I am posting this to also show the perspective student, the up-and-comer cartoonist out there how I started ( and sucked) and how the best artist are the giving kind like George and JC, who took time out from their busy schedules to give me, then a nobody, a great crit! What a gift this was.
I poured over that thing a zillion times---every thing they said was of course true! Unlike now when there are a zillion books and schools giving you the how-to on comics and cartooning--back then there were none available to me in Michigan. I lived too far from new York to apprentice, or go to the Kubert School. There were also no cons every weekend like today, only maybe 2-3 times a year. I hadn't even been to Chicago or San Diego then...so sometimes you'd go to a con and there would be no artists to show your work to.
I always think of this crit when I teach or give crits at cons or in class and how helpful it was, even it took me a few more years to break in as a pro---but my work improved a lot just from this feedback.
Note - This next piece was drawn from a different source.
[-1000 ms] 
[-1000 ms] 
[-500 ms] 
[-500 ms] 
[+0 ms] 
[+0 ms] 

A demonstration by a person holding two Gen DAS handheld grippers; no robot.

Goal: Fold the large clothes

The part that was really the most true was about not being myself, a thing a lot of young artists struggle with. I think my natural ability to be able to mimic styles as well as liking a lot of different artists contributed to my artistic schizophrenia. The young artist wants to emulate and be their art heroes---its so natural. I might still suffer from some of that today as I have worked in a lot of different styles and projects.
I think for some, they only have one way or a very clear way of working from the start, but I didn't. I did feel a bit self-conscious and stiff on this and it showed---thankfully both George and JC saw something there---enough-to give me a great critique instead of just tossing it in the trash---where it likely deserved to go.
I think I started another set of samples but if remember by the time I was working toward finishing them Captain Canuck was canceled--what a drag! I always loved George's art, he also did the great Jack-Of-Hearts mini-series for Marvel and some great DC Batman stuff. I have reminded him of this kindness on his part and thanked him for what he did for me when I met him in person many years ago now.